Metabolites serve as crucial biomarkers for assessing disease progression and understanding underlying pathogenic mechanisms. However, when the metabolic pathway category of metabolites is unknown, researchers face challenges in conducting metabolomic analyses. Due to the complexity of wet laboratory experimentation for pathway identification, there is a growing demand for predictive methods. Various computational approaches, including machine learning and graph neural networks, have been proposed; however, interpretability remains a challenge. We have developed a neural network framework called MotifMol3D, which is designed for predicting molecular metabolic pathway categories. This framework introduces motif information to mine local features of small-sample molecules, combining with graph neural network and 3D information to complete the prediction task. Using a dataset of 5,698 molecules that participate in 11 metabolic pathway categories in the KEGG database, MotifMol3D outperformed state-of-the-art methods in precision, recall, and F1 score. In addition, ablation study and motif analysis have demonstrated the effectiveness and usefulness of the model. Motif analysis, in particular, has shown motif information can actually characterize the main features of specific pathway molecules to a certain extent and enhance the interpretability of the model. An external validation further corroborates this observation. MotifMol3D is an open-source tool that is available at https://github.com/Irena-Zhang/MotifMol3D.git.

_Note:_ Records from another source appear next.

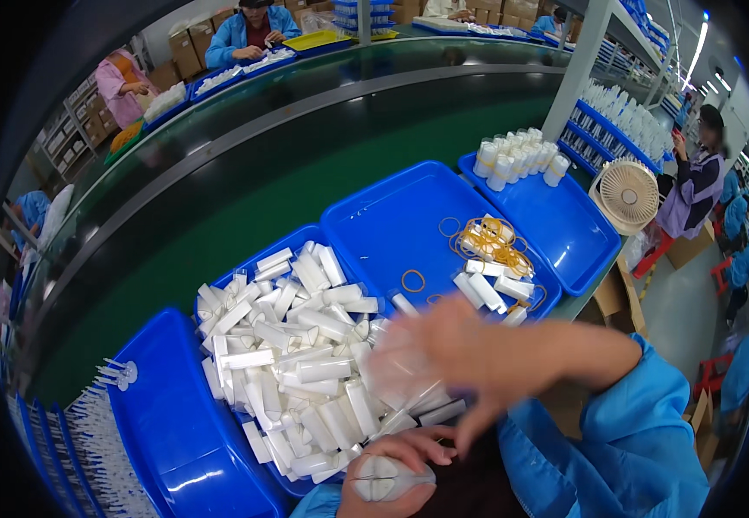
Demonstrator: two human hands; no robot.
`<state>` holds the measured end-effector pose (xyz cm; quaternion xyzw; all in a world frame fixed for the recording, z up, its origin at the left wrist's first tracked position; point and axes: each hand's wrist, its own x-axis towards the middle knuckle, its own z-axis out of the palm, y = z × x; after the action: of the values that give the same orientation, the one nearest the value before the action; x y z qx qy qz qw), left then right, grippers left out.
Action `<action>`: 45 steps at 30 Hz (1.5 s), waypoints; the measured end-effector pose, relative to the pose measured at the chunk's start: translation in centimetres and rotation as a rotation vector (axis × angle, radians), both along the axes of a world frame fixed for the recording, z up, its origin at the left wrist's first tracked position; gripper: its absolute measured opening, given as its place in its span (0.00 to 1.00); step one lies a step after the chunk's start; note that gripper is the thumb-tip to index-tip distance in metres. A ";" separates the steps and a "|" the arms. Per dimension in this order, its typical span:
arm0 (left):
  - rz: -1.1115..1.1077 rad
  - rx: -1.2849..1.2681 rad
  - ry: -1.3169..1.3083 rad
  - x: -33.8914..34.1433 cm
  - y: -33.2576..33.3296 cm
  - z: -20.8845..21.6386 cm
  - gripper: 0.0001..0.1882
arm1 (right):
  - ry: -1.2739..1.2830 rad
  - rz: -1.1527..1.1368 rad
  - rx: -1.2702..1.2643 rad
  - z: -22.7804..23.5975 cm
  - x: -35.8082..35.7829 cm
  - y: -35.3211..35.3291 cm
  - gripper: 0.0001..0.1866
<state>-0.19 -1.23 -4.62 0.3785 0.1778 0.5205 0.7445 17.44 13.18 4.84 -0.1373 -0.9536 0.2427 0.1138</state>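
Observation:
At the lower edge, my left hand [409, 447] is wrapped round a small bundle of white tube-like pieces [380, 480], whose rounded ends face up. My right hand [469, 350] reaches across from the right, over the near right side of a blue tray heaped with loose white pieces [305, 345] in clear plastic. Motion smears its fingers, so what they hold, if anything, does not show. Beyond it, a blue tray [383, 216] contains a tangle of tan rubber bands [500, 246] and several white pieces [482, 292].
Banded white bundles [517, 157] stand in the far right tray [564, 233], near a beige fan [626, 197] and a metal post [577, 73]. Another blue tray [167, 414] lies at left, beside stacked racks of clear parts [90, 449]. Behind runs a green conveyor belt [245, 181]; people work across it.

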 end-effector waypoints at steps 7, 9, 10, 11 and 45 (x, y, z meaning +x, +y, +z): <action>0.039 -0.202 -0.005 -0.3 0.3 3.2 0.14 | -0.111 -0.750 0.229 -5.8 7.9 14.0 0.09; 0.089 -0.199 0.047 -0.1 0.3 3.4 0.14 | -0.259 -0.769 0.283 -7.1 8.3 16.0 0.07; 0.119 -0.199 0.075 0.0 0.2 3.4 0.14 | -0.302 -0.751 0.222 -7.7 8.1 16.8 0.07; 0.133 -0.177 0.100 0.1 0.2 3.6 0.14 | -0.346 -0.735 0.161 -8.2 8.0 17.5 0.06; 0.692 0.176 0.742 0.1 -0.6 3.2 0.57 | 0.351 0.286 -1.255 0.7 -0.2 -4.0 0.15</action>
<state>-0.05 -1.86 -1.38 0.5179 0.5004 0.5800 0.3808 17.26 9.20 5.52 -0.0082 -0.6074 0.7832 0.1327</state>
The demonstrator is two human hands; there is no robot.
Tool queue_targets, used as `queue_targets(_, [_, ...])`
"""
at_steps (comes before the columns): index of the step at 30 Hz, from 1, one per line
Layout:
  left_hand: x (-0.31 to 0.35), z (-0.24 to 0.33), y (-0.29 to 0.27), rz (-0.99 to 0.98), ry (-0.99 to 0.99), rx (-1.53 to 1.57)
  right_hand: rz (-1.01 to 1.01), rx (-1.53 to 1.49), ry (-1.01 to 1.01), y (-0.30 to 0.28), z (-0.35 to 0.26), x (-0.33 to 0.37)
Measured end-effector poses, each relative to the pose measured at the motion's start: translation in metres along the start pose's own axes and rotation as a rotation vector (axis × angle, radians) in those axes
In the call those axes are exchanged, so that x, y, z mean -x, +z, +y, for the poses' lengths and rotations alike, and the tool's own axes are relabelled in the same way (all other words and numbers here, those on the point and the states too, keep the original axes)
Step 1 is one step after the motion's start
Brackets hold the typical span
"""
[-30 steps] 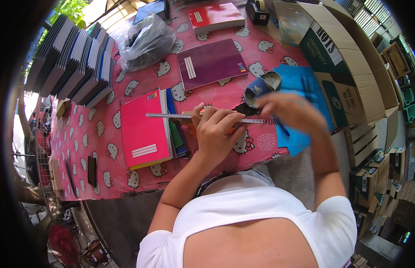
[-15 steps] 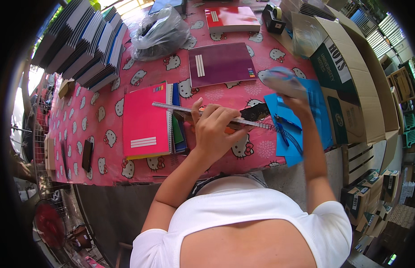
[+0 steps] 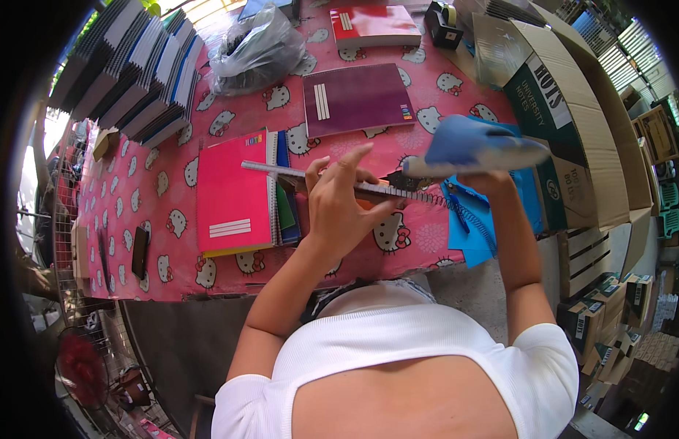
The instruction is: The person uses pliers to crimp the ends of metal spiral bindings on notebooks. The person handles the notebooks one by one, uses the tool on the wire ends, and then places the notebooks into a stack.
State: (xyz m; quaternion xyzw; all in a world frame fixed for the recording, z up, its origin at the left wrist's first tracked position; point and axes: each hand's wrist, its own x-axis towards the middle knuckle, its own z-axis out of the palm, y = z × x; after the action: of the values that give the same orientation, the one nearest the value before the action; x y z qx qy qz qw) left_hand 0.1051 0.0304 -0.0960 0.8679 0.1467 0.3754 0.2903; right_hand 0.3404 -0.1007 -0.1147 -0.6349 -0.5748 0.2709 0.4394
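Observation:
A notebook [image 3: 275, 171] stands on its edge in the middle of the table, gripped by my left hand [image 3: 339, 194]. Out of its right end runs a dark wire coil [image 3: 467, 217], hanging loosely over the blue sheets. My right hand [image 3: 488, 182] holds up a blue and pale-grey slipper-shaped thing [image 3: 480, 150], close to the notebook's right end. Motion blurs that thing, so its exact kind is unclear. Left of my left hand lies a pile of spiral notebooks, a pink one [image 3: 233, 194] on top. Dark-blue handled tools [image 3: 462, 206] rest on the blue sheets [image 3: 528, 197].
A purple notebook cover [image 3: 357, 101] lies beyond my hands, a thick red notebook [image 3: 376, 26] farther back. Tall notebook stacks [image 3: 138, 69] stand at far left beside a plastic bag [image 3: 257, 55]. A tape dispenser [image 3: 443, 28] and an open carton [image 3: 566, 139] are at right.
My right hand has come down and slightly left with the blue and grey thing, nearer the notebook's coil end. My left hand's fingers have lifted a little while keeping the notebook.

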Motion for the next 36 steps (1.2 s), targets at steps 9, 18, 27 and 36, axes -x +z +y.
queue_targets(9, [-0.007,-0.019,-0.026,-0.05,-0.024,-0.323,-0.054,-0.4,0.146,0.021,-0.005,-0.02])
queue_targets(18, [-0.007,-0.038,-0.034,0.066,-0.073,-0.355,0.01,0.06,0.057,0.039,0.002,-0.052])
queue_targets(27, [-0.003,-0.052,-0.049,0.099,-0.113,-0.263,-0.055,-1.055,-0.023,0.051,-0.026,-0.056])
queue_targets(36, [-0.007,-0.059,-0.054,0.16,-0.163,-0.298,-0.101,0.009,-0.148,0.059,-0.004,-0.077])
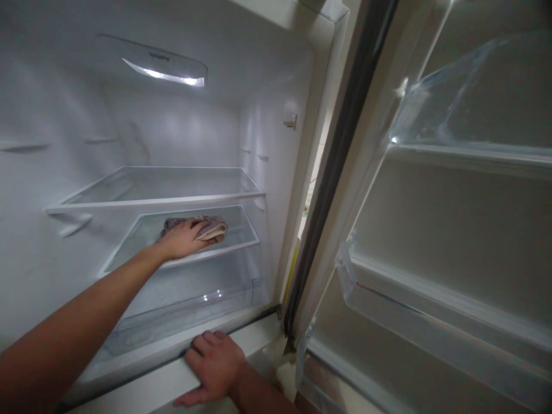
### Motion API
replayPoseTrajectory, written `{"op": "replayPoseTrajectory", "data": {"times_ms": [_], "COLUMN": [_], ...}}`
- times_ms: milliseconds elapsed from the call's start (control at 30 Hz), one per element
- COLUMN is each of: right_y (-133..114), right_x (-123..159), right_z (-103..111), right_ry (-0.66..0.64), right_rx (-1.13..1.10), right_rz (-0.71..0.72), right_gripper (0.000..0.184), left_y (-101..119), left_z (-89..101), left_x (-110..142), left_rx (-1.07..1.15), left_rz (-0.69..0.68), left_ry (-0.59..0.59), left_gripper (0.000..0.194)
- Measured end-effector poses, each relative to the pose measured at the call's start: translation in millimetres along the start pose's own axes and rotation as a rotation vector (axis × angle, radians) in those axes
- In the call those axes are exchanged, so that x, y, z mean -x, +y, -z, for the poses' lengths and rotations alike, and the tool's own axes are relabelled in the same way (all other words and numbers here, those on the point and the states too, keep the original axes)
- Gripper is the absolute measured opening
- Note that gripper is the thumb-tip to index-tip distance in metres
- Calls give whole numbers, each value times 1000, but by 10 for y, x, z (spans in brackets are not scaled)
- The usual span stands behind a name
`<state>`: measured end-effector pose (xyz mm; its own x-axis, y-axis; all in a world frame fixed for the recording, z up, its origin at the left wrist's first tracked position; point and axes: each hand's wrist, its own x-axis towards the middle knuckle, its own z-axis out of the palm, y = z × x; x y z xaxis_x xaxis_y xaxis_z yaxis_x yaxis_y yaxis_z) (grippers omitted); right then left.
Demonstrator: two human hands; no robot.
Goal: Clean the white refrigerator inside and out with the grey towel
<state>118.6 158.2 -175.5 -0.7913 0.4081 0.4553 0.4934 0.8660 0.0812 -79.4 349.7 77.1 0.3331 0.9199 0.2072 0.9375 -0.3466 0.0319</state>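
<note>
My left hand [183, 238] reaches into the refrigerator and holds a folded, greyish-purple patterned cloth [213, 228] with a pale edge. The cloth lies against the lower glass shelf [239, 224], its left part covered by my fingers. Below, my right hand [215, 365] grips the white ledge [164, 382] at the refrigerator's bottom front. Its fingers bend over the far edge, while the thumb points left along the near side.
An upper glass shelf [168, 187] sits just above my left hand. Beneath the lower shelf is a clear drawer [185, 305]. A lamp [172, 75] glows overhead. On the right, the open door [448, 213] carries clear bins [414, 316].
</note>
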Motion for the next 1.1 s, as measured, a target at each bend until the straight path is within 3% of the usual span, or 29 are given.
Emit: {"op": "replayPoseTrajectory", "data": {"times_ms": [133,333,633,733,867,967,1100], "right_y": [-2,0,-20,43,224,317,320], "right_x": [-1,-6,-13,-45,-112,-107,-26], "right_z": [16,124,221,265,368,393,313], "right_ry": [-18,-24,-73,-111,-160,-111,-15], "right_rx": [-5,-12,1,5,10,-6,-33], "right_rz": [1,7,85,168,411,484,417], "right_gripper": [88,86,79,73,64,61,60], "left_y": [18,74,68,95,122,116,98], "left_z": [-100,-35,24,25,26,24,15], "left_x": [41,116,442,471,468,467,464], "left_rx": [29,22,-2,-1,6,12,21], "left_rz": [-52,-51,-23,5,45,61,72], "left_ry": [24,4,-21,-13,0,8,22], "left_gripper": [85,86,86,85,82,83,81]}}
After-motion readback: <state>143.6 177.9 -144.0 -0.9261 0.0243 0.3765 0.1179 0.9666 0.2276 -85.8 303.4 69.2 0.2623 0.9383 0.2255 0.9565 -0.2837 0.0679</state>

Scientific contribution MotifMol3D integrates motif information, graph neural networks, and 3D structural data to enhance feature extraction for small-sample molecules, improving the precision and interpretability of metabolic pathway predictions. The model outperforms state-of-the-art approaches in precision, recall, and F1 score. This work reveals how motif information characterizes pathway-specific molecules, offering novel insights into molecular properties within metabolic pathways.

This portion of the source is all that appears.